Нельзя мне, ответила девушка, Иван Степанович
Но Тихон не дал ей договорить:
И Иван Степанович чайку попьёт, и, обратившись к Калитовскому-младшему, крикнул: Виталь, сделай доброе дело, позови их водителя.
Калитовский кивнул и вышел из дому. Назад с водителем он вернулся минут через пять, скорее всего, того тоже пришлось уговаривать. Все вместе они уломали и фельдшера и отпустили медработников только после того, как те напились чаю и немного поели.
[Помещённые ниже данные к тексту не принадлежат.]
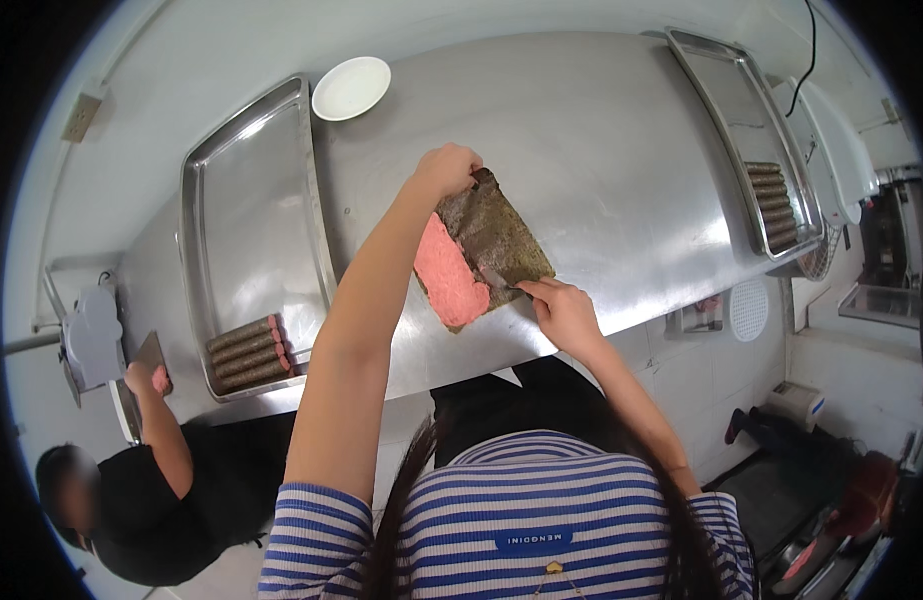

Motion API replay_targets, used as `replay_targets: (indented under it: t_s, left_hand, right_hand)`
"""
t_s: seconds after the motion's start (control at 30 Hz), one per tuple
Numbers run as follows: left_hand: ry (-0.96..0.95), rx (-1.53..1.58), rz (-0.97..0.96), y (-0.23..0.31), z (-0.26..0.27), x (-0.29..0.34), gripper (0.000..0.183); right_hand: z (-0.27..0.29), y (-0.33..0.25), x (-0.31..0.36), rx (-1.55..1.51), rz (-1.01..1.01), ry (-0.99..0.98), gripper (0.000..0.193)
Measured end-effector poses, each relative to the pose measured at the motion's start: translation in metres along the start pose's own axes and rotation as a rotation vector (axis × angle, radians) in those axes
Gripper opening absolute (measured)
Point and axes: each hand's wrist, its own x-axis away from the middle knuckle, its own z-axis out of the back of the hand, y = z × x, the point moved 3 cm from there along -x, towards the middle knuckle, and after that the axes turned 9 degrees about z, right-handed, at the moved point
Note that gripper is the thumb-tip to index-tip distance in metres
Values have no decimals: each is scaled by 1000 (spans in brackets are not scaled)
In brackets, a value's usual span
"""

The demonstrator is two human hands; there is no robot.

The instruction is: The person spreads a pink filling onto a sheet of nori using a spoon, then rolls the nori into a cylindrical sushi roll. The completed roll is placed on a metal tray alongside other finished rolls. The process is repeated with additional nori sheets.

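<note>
A dark green seaweed sheet (516,235) lies on the steel table in front of me, slanted. Pink paste (449,275) is spread over its left part, and a darker, smoother piece of seaweed covers ground beside the paste. At the sheet's far corner, my left hand (449,170) is closed, its fingertips pinching the seaweed. My right hand (564,310) is closed at the near right edge, thumb and fingers together on a thin dark edge that appears to be seaweed. Its exact grip is partly hidden.
On the left, a long metal tray (246,220) holds several seaweed rolls (249,355); another tray (731,110) with rolls stands far right. A white bowl (351,88) sits at the back. Beyond the left tray, a co-worker's hand (139,378) works near pink paste. The table edge (631,325) curves before me.
</note>
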Motion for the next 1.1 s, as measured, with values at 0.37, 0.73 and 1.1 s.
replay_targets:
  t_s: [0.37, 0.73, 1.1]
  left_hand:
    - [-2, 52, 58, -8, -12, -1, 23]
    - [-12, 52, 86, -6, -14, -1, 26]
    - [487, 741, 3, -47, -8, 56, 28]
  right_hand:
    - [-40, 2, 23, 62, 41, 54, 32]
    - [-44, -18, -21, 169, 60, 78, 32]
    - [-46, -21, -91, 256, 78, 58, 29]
Полиция всё это время уже находилась в подвале вместе с Олегом Кушнарёвым и Калитовским-старшим. Остальные пока оставались на кухне под присмотром одного из полицейских. Лукерья Самсоновна Твердохлёбова вместе с детьми Поздняковых была наверху. Все присутствующие клятвенно заверили полицию, что старушка ушла спать в то время, когда хозяин дома ещё находился на глазах у всех в добром здравии. И больше она не спускалась. Капитан полиции не поленился, поднялся наверх, взглянул на старушку и махнул рукой.
Сердце старой тётки Твердохлёбова разорвалось от боли, когда она услышала о гибели племянника, и ей захотелось только одногоуйти следом за ним. Но вид плачущей Анфисы и слова Аделаиды Сергеевны о том, что она сейчас как никогда нужна внучатой племяннице и её детям, заставили старую женщину задержаться в этой жизни. Она послушно выпила лекарство, которое ей щедро накапала Калитовская, вытерла слёзы тыльной стороной своей морщинистой руки, прижала к себе Анфису и, покачивая её как маленькую, проговорила тихо:
Осиротели мы с тобой, Анфисушка. Но ничего, как-нибудь. Нам с тобой ещё детушек малых на ноги ставить.